« Elicio a grandi dans la forêt tropicale équatorienne et il peut trouver des grenouilles même lorsque nous ne pouvons pas les voir », explique Caty, ajoutant que le voyage jusqu’au domicile des amphibiens était la partie la plus difficile de l’étude. Cependant, une fois localisées, les insaisissables créatures se sont contentées de sauter dans la moitié inférieure des bouteilles en plastique placées à côté d’elles, ne présentant aucun risque pour les chercheurs. Après avoir recueilli la peau, les intestins et le foie d’un petit nombre de grenouilles, Tapia est retourné au Centro Jambatu de Investigación y Conservación de Anfibios, à Quito, en Équateur, où il a nourri les animaux restants avec des mouches à fruits et des grillons non toxiques pendant 6 mois avant de recueillir les organes des animaux désintoxiqués.
De retour aux États-Unis, Gary Byrd a analysé les toxines cutanées des amphibiens, identifiant 10 neurotoxines, dont les lehmizidines et les indolizines, qui inactivent les canaux ioniques des cellules nerveuses et musculaires. Et lorsque Caty a comparé les modèles d’expression génétique des grenouilles sauvages et des grenouilles détoxifiées, elle a remarqué que les grenouilles sauvages toxiques produisaient moins d’ARNm nécessaires pour générer des canaux ioniques de transport du sodium, peut-être pour aider les grenouilles à retenir les neurotoxines de leur alimentation.

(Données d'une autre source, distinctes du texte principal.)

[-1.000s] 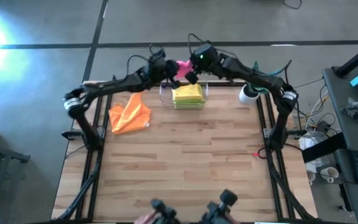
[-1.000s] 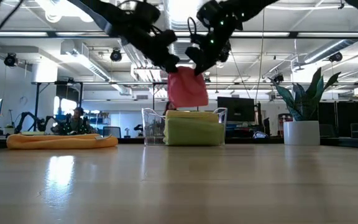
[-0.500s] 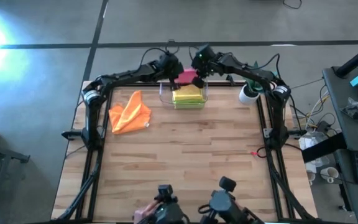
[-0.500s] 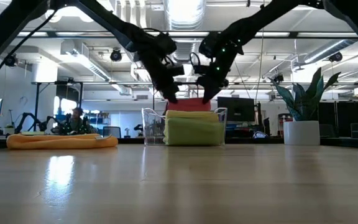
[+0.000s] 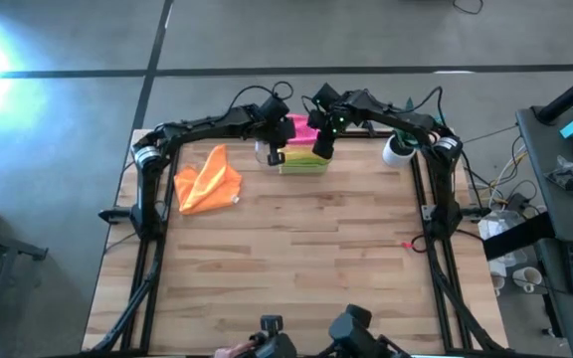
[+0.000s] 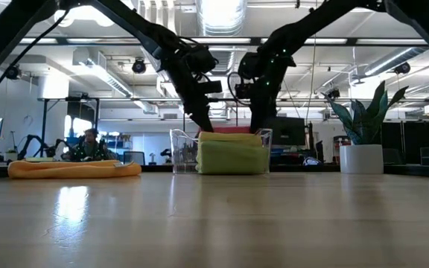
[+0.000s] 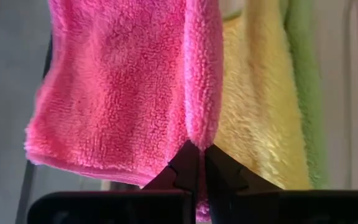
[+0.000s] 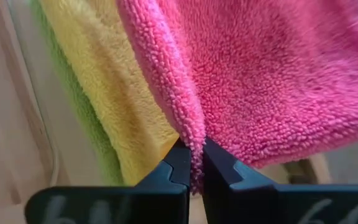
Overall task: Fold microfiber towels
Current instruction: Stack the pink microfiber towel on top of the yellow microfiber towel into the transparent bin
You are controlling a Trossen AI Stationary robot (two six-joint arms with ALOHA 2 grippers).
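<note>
We have both arms reaching to the far edge of the table (image 5: 286, 259), meeting over the clear bin (image 6: 179, 152). The left gripper (image 7: 196, 163) is clamped tight on one edge of the pink towel (image 7: 123, 87), and the right gripper (image 8: 192, 160) is pinched just as tightly on the opposite edge, so the folded cloth spans between us.

What matters for the coming move is how the pink towel sits against the stack below. In both wrist views it lies directly against the yellow towel (image 7: 260, 106), which in turn lies on a lime green towel (image 7: 303, 93). From table height, the pink towel (image 6: 229, 132) shows only as a thin strip on top of the pile inside the bin, with our grippers standing at either end. Its long axis runs from one gripper to the other, across the bin's width, and neither arm is nearer than the other.

We judge the pink towel is essentially placed; the next step is likely letting go on both sides together and lifting straight up.

The orange towel (image 5: 207, 181) lies crumpled on the table, well apart on the left arm's side, and looks not yet folded.
</note>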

Ensuite, elle a analysé les protéines transportées dans le sang des grenouilles et en a remarqué plusieurs qui pourraient contribuer au transport des neurotoxines, notamment une protéine de transport des acides biliaires (connue sous le nom de protéine de transport de soluté 51a), qui transporte habituellement des molécules huileuses dans le sang. L’équipe a également été surprise de constater que les niveaux d’une protéine appelée saxiphiline – qui élimine la neurotoxine saxitoxine du sang des grenouilles-taureaux – augmentaient considérablement chez les grenouilles désintoxiquées. Nous nous attendions à voir une plus grande expression chez les grenouilles toxiques », explique Caty, qui pensait que les petits diables pouvaient utiliser la protéine de transport de la toxine pour se rendre plus toxiques. Cependant, O’Connell soupçonne qu’il y a plusieurs explications possibles à cette découverte inattendue, y compris la disparition de la protéine du sang des grenouilles sauvages parce qu’elle est liée aux toxines dans les glandes cutanées ou, alternativement, les grenouilles non toxiques pourraient élever les niveaux de la protéine en prévision de la réapparition des toxines dans leur alimentation. Et quand Aurora Alvarez-Buylla a ajouté un échantillon de neurotoxine au sang des grenouilles sauvages à la recherche de molécules pouvant être impliquées dans le transport des toxines vers la peau des grenouilles, une protéine de choc thermique – Hsp90, qui protège les protéines des dommages lorsque les grenouilles surchauffent – et la saxiphiline sont toutes deux apparues comme des transporteurs potentiels.
Caty admet qu’elle est excitée par le fait que la saxiphiline, qui est impliquée dans la détoxification des grenouilles-taureaux, soit apparue chez les grenouilles à fléau. Il y a probablement beaucoup plus de voies impliquées dans cette accumulation que ce que nous avions initialement prévu », dit-elle. Et O’Connell est impatiente d’en savoir plus sur les effets du régime alimentaire des grenouilles sur leurs cocktails d’alcaloïdes toxiques.